What the task requires
A word-for-word restatement of the listing is the only acceptable answer.
====
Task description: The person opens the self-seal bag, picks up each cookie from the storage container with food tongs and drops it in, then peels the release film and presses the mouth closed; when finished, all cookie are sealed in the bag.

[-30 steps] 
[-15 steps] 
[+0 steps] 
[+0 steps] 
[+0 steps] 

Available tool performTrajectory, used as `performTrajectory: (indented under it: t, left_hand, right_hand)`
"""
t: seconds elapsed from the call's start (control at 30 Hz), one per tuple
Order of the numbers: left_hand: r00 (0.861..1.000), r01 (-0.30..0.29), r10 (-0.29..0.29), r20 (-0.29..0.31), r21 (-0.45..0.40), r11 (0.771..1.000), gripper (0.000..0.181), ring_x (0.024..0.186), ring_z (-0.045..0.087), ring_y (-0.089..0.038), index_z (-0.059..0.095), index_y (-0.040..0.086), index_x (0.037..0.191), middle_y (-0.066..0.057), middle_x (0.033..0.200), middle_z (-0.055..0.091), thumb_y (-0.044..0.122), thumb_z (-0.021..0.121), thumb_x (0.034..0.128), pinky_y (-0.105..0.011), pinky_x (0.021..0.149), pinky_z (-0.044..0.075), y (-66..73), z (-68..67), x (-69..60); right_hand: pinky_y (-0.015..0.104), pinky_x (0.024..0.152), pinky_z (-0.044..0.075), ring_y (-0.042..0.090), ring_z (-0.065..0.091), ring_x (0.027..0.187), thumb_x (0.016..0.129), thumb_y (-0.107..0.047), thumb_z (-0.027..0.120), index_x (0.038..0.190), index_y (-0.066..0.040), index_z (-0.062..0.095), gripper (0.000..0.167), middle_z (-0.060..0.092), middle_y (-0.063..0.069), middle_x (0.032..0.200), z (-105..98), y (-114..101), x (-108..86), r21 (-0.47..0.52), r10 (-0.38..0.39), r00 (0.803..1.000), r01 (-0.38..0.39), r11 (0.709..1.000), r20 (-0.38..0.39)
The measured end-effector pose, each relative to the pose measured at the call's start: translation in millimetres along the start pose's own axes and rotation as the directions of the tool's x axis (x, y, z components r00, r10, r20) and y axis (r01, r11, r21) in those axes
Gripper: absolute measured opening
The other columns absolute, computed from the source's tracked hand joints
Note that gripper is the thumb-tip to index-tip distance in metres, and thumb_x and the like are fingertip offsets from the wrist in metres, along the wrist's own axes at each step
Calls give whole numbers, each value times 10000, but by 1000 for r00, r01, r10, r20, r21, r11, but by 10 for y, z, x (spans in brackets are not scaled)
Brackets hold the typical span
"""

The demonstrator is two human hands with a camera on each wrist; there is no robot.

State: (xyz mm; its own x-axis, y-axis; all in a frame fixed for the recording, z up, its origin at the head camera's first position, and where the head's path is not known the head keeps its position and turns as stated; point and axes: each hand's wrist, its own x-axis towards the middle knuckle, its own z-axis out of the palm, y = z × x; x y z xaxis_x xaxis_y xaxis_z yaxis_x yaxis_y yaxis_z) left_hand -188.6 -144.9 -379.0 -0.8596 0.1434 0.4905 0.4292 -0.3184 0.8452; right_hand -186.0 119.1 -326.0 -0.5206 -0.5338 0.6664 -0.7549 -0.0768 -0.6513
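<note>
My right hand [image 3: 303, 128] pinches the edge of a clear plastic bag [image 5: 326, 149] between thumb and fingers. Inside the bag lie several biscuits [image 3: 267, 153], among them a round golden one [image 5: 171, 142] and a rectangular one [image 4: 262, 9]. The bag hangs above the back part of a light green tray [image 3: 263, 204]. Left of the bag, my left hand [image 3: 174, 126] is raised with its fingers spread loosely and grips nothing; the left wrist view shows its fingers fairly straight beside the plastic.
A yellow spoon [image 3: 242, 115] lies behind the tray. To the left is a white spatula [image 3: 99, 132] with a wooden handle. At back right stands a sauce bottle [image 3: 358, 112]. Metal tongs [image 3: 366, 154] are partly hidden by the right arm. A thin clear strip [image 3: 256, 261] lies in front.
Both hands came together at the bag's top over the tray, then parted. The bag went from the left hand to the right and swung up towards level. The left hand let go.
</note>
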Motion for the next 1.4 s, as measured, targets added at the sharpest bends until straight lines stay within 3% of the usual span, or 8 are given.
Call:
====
Task answer
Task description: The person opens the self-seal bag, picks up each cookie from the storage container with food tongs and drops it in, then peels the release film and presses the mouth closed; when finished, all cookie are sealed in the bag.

[-30 steps] 
[-15 steps] 
[+0 steps] 
[+0 steps] 
[+0 steps] 

Available tool performTrajectory, used as `performTrajectory: (indented under it: t, left_hand, right_hand)`
"""
t: seconds elapsed from the call's start (control at 30 Hz), one per tuple
Order of the numbers: left_hand: r00 (0.861..1.000), r01 (-0.30..0.29), r10 (-0.29..0.29), r20 (-0.29..0.31), r21 (-0.45..0.40), r11 (0.771..1.000), gripper (0.000..0.181), ring_x (0.024..0.186), ring_z (-0.045..0.087), ring_y (-0.089..0.038), index_z (-0.059..0.095), index_y (-0.040..0.086), index_x (0.037..0.191), middle_y (-0.066..0.057), middle_x (0.033..0.200), middle_z (-0.055..0.091), thumb_y (-0.044..0.122), thumb_z (-0.021..0.121), thumb_x (0.034..0.128), pinky_y (-0.105..0.011), pinky_x (0.021..0.149), pinky_z (-0.044..0.075), y (-66..73), z (-68..67), x (-69..60); right_hand: pinky_y (-0.015..0.104), pinky_x (0.024..0.152), pinky_z (-0.044..0.075), ring_y (-0.042..0.090), ring_z (-0.065..0.091), ring_x (0.027..0.187), thumb_x (0.016..0.129), thumb_y (-0.107..0.047), thumb_z (-0.027..0.120), index_x (0.038..0.190), index_y (-0.066..0.040), index_z (-0.062..0.095), gripper (0.000..0.167), middle_z (-0.060..0.092), middle_y (-0.063..0.069), middle_x (0.032..0.200), z (-105..98), y (-114..101), x (-108..86), r21 (-0.47..0.52), r10 (-0.38..0.39), r00 (0.803..1.000), r01 (-0.38..0.39), r11 (0.709..1.000), r20 (-0.38..0.39)
The measured end-effector pose, each relative to the pose measured at the call's start: translation in millimetres along the start pose's own axes and rotation as the directions of the tool's x axis (x, y, z components r00, r10, r20) and y axis (r01, r11, r21) in those axes
Gripper: absolute measured opening
The other columns absolute, computed from the source's tracked hand joints
Note that gripper is the thumb-tip to index-tip distance in metres, and thumb_x and the like are fingertip offsets from the wrist in metres, along the wrist's own axes at each step
Calls give whole numbers, each value times 10000, but by 1000 for r00, r01, r10, r20, r21, r11, but by 10 for y, z, x (spans in brackets are not scaled)
Brackets hold the typical span
"""

The demonstrator is two human hands with a camera on each wrist; there is no robot.

State: (xyz mm; its own x-axis, y-axis; all in a frame fixed for the recording, z up, its origin at the head camera's first position, and where the head's path is not known the head keeps its position and turns as stated; point and axes: each hand's wrist, its own x-axis towards the middle knuckle, its own z-axis out of the palm, y = z × x; x y z xaxis_x xaxis_y xaxis_z yaxis_x yaxis_y yaxis_z) left_hand -188.6 -144.9 -379.0 -0.8596 0.1434 0.4905 0.4292 -0.3184 0.8452; right_hand -186.0 119.1 -326.0 -0.5206 -0.5338 0.6664 -0.7549 -0.0768 -0.6513
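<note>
My right hand [image 3: 303, 128] pinches the edge of a clear plastic bag [image 5: 326, 149] between thumb and fingers. Inside the bag lie several biscuits [image 3: 267, 153], among them a round golden one [image 5: 171, 142] and a rectangular one [image 4: 262, 9]. The bag hangs above the back part of a light green tray [image 3: 263, 204]. Left of the bag, my left hand [image 3: 174, 126] is raised with its fingers spread loosely and grips nothing; the left wrist view shows its fingers fairly straight beside the plastic.
A yellow spoon [image 3: 242, 115] lies behind the tray. To the left is a white spatula [image 3: 99, 132] with a wooden handle. At back right stands a sauce bottle [image 3: 358, 112]. Metal tongs [image 3: 366, 154] are partly hidden by the right arm. A thin clear strip [image 3: 256, 261] lies in front.
Both hands came together at the bag's top over the tray, then parted. The bag went from the left hand to the right and swung up towards level. The left hand let go.
</note>
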Motion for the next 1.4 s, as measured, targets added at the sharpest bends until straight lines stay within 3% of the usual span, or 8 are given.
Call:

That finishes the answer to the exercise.